Enforcement of health and safety law (Transcript)

The enforcement of health and safety depends on the main activity undertaken. The Health and Safety Executive typically enforces at higher risk workplaces such as construction sites and factories. The Office of Rail and Road (ORR) enforces on the railways. Local Authorities (usually Environmental Health Officers) enforce at lower risk premises such as retailers, offices etc.

All authorised inspectors have the same powers, regardless of the area of enforcement. Inspectors can:

  • enter any premises for the purposes of enforcing health and safety law without permission or prior notice, at any reasonable time or at any time if dangerous;
  • take a police constable with them if they have reasonable cause for thinking they might be seriously obstructed;
  • take any other person authorised by their enforcing authority, such as a specialist, and any equipment needed;
  • order that areas be left undisturbed; take measurements, photographs and samples, carry out tests on, and/or confiscate articles and substances have them made harmless, by destruction if necessary;
  • inspect and take copies of relevant documents and interview and take written statements from anyone they think might give them information relevant to their examination or investigation.

Inspectors have a range of enforcement options available including:

  • Simple Cautions;
  • Improvement Notices;
  • Prohibition Notices; and
  • Prosecution.

The best option(s) will be chosen in each case. There is no hierarchical escalation route from simple caution to prosecution.

Based on the level of risk and level of management cooperation an inspector may deal with a situation informally by verbal advice or an explanatory letter. This is known as a simple caution. Provided agreed actions are completed on time no formal action will be taken.

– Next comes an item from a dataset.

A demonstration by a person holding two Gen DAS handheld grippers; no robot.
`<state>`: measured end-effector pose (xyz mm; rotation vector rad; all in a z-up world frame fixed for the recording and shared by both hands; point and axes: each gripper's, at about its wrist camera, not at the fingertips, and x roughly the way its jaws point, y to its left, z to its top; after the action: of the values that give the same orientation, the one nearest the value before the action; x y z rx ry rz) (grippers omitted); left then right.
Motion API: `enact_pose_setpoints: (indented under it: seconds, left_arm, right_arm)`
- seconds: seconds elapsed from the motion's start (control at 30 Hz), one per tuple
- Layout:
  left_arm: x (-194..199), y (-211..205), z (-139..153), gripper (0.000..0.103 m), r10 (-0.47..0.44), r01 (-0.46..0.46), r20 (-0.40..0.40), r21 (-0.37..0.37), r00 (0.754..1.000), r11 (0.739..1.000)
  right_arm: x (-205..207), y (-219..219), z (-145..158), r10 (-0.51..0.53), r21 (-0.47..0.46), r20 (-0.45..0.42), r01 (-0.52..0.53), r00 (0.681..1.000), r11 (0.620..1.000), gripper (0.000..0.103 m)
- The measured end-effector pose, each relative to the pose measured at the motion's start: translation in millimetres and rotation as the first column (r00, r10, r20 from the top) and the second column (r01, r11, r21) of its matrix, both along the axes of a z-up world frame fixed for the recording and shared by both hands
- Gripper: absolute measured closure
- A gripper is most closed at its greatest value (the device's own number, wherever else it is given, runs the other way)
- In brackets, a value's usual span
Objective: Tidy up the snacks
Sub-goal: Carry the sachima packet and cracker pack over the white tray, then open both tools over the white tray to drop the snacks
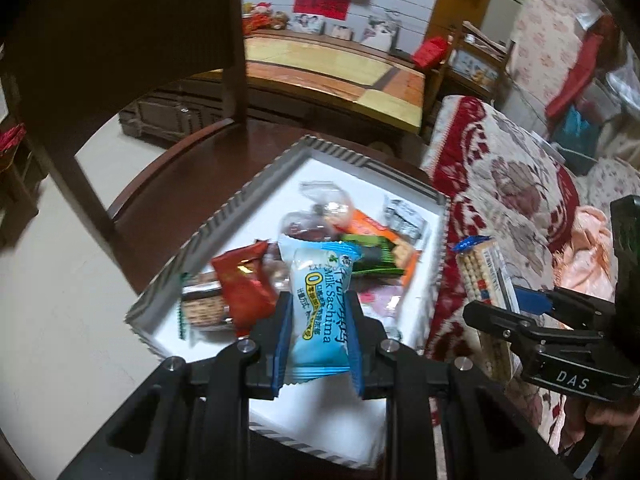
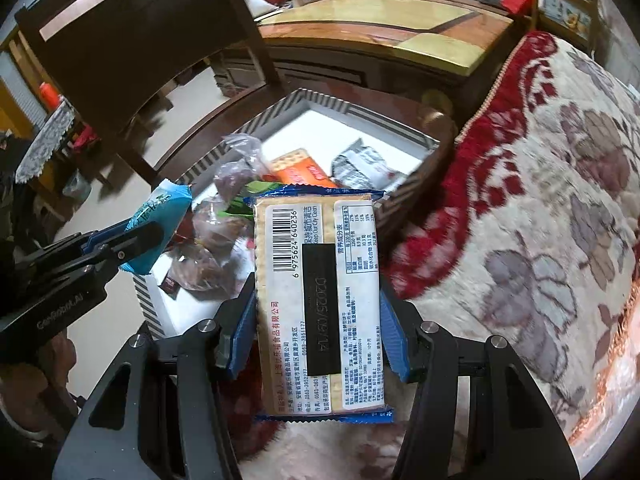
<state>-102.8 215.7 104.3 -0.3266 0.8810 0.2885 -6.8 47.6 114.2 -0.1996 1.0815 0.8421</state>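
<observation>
My left gripper [image 1: 320, 312] is shut on a light blue Milk Sachima packet [image 1: 320, 304] and holds it above a white box with a striped rim [image 1: 224, 216]. The box holds several snacks, among them a red packet [image 1: 244, 288], an orange packet [image 1: 368, 228] and a clear bag [image 1: 320, 216]. My right gripper [image 2: 318, 316] is shut on a clear cracker pack [image 2: 320, 292] with a barcode label, held over the floral sofa just right of the box [image 2: 280, 108]. The right gripper also shows in the left wrist view [image 1: 520, 312], and the left gripper in the right wrist view [image 2: 132, 240].
The box sits on a dark wooden round table [image 1: 192, 168]. A dark wooden chair [image 1: 120, 40] stands behind it on the left. A red and cream floral sofa cover [image 2: 540, 220] lies to the right. A long wooden cabinet [image 1: 340, 76] stands at the back.
</observation>
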Motion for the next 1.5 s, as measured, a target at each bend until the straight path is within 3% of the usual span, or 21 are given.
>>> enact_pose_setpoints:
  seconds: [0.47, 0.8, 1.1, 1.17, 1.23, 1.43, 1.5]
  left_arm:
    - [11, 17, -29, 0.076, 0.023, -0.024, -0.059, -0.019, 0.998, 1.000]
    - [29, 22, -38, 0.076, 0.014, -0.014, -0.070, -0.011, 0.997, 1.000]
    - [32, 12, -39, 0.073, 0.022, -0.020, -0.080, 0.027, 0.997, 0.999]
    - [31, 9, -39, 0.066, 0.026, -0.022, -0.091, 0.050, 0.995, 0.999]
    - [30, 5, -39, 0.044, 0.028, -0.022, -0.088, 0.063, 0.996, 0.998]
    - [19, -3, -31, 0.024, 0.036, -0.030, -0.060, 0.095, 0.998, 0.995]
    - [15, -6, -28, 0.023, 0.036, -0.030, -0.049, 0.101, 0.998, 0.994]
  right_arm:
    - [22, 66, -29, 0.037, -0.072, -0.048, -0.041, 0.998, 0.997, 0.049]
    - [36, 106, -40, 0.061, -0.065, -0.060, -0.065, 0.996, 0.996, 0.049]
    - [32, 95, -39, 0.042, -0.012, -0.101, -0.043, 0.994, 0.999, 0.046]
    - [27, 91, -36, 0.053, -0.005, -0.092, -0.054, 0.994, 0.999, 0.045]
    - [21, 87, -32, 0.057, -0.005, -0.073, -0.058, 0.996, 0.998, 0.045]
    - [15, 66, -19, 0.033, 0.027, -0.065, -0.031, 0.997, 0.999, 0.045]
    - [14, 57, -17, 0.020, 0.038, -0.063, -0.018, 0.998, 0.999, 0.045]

An improvement notice may be served whenever health and safety legislation is being contravened. It will specify the breach of legislation and may specify a means of complying. It has to allow a reasonable time (minimum 21 days) to complete any specified works. Any appeal must be made to an Employment Tribunal with 21 days of the date of service. The requirements of the notice would be suspended until the appeal was heard. The Employment Tribunal may uphold, cancel or vary the notice as a consequence of the appeal.

A  prohibition notice may be issued when the inspector considers that there is a risk of serious personal injury. The notice prohibits the carrying on of the work activity giving rise to the risk of injury. If the risk of injury is imminent, the notice must take immediate effect and stop the work activity at once. If not, the notice is deferred, specifying the time by which the work activity must cease. Any appeal against a prohibition notice must be made to an Employment Tribunal with 21 days of the date of service. The notice would stay in effect until the appeal was heard.

Any breach of legislation may give rise to prosecution in the criminal courts (i.e., magistrates court or crown court).